In February 2009, The Hollywood Reporter reported that Larson was in talks with Universal Pictures to bring Battlestar Galactica to the big screen, though any potential feature film would not be based on the 2004 series but would possibly be based on the original series. The project stalled for some time; in 2011 a re-announced version was no longer a continuation of the original series but rather a complete remake.

=== Criticism ===
Despite his success, much criticism has been aimed at Larson for his perceived general lack of originality as many of his television series are seen as small screen "knock-offs" of feature films. Harlan Ellison once referred to him as "Glen Larceny" for the similarities between Larson's shows and cinema blockbusters.

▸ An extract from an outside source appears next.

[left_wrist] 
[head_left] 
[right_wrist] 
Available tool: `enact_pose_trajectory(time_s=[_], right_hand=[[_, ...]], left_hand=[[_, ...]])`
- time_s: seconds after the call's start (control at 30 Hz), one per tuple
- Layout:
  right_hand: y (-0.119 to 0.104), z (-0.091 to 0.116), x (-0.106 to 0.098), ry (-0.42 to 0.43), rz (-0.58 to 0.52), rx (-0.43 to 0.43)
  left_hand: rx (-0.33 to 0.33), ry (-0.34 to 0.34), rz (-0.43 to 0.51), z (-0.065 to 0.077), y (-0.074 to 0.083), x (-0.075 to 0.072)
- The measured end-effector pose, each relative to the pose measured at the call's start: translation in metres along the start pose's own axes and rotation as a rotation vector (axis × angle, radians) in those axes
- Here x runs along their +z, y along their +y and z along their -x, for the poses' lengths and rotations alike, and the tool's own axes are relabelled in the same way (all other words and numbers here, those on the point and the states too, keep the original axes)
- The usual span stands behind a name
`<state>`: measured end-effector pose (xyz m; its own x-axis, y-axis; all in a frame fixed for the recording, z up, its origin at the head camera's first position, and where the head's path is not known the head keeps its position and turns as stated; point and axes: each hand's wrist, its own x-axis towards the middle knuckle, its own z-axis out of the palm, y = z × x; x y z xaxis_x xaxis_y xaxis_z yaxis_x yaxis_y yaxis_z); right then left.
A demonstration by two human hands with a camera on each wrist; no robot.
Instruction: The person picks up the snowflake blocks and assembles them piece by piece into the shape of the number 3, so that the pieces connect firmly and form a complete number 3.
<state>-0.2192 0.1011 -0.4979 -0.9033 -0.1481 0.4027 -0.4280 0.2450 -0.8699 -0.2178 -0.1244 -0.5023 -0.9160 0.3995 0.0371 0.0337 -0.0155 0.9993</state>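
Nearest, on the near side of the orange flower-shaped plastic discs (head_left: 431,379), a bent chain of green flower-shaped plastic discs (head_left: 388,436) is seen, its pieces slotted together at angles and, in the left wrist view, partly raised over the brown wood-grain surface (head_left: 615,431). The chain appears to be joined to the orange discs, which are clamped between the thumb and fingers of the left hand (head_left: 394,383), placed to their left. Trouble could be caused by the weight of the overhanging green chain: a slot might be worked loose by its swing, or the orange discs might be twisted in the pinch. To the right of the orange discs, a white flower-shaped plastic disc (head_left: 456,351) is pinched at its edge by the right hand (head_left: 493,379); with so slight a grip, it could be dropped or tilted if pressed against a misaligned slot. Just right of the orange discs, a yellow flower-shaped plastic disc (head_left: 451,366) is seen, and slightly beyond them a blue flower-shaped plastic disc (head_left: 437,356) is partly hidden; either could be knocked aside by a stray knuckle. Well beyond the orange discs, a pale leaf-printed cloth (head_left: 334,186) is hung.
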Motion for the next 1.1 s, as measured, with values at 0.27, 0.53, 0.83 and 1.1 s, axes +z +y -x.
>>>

In his autobiography, The Garner Files, James Garner claimed that Larson stole a number of plots of The Rockford Files (which Garner's production company co-produced), then used them for his own shows, simply changing the dialogue minimally and using different character names. Garner's group complained to the Writer's Guild; Larson was fined, and an episode of Larson's series Switch, "Death by Resurrection", had the writing credits revised to give sole credit to the writers of the Rockford Files episode "This Case Is Closed", as it was the basis of the Switch episode. Nevertheless, Garner felt that the fine had taught Larson nothing when he persisted, including copying the theme music from The Rockford Files for one of his shows. Garner stated that when Larson subsequently showed up on the Rockford set, he put his arm around Garner and said: "I hope there are no hard feelings, Jim." After Larson ignored a warning by Garner to take his arm off him, Garner claimed to have punched Larson so hard that Larson "flew across the curb, into a motor home, and out the other side." According to movie and TV expert Thomas "Duke" Miller, during the time it was decided that Garner would be working on a series of two-hour Rockford TV movies, an interviewer asked if Larson would be involved in the production process, Garner replied, "Only if we need a dead body."

=== Lawsuit against Universal Studios ===
In July 2011, Larson began a lawsuit against Universal Studios, alleging a decades-long fraud and claimed the studio had not paid him a share of the profits owed from the television shows he produced while working with them. Larson's involvement with Universal had begun in the 1970s, and his contractual agreement had secured him net profits from the revenues generated by the shows he worked on as a producer, including The Six Million Dollar Man, Quincy, M.E., Battlestar Galactica, Buck Rogers in the 25th Century, Magnum, P.I. and Knight Rider. The dispute was settled in 2015.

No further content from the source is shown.